_Work task_:
In the material below, print every line exactly and omit the pictures.

_Given material_:
————————
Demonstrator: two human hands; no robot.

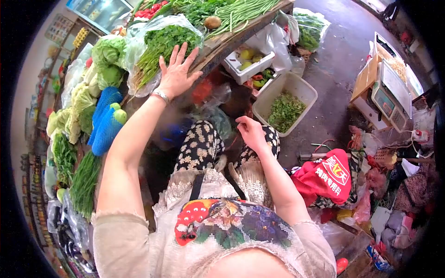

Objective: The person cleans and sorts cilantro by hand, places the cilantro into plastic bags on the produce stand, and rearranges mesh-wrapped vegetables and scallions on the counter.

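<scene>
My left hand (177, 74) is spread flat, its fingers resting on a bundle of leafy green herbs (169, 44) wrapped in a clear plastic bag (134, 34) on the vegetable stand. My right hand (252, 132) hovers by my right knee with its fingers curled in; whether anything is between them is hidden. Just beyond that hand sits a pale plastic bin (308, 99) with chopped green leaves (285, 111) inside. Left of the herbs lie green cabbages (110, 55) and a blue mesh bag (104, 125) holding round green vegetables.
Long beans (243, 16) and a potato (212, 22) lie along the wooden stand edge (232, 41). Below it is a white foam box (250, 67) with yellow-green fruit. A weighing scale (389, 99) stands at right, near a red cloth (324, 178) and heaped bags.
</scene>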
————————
_Expected answer_:
Demonstrator: two human hands; no robot.


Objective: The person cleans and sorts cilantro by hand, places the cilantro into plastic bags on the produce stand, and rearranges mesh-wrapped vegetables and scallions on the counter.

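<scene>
My left hand (177, 74) is spread flat, its fingers resting on a bundle of leafy green herbs (169, 44) wrapped in a clear plastic bag (134, 34) on the vegetable stand. My right hand (252, 132) hovers by my right knee with its fingers curled in; whether anything is between them is hidden. Just beyond that hand sits a pale plastic bin (308, 99) with chopped green leaves (285, 111) inside. Left of the herbs lie green cabbages (110, 55) and a blue mesh bag (104, 125) holding round green vegetables.
Long beans (243, 16) and a potato (212, 22) lie along the wooden stand edge (232, 41). Below it is a white foam box (250, 67) with yellow-green fruit. A weighing scale (389, 99) stands at right, near a red cloth (324, 178) and heaped bags.
</scene>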

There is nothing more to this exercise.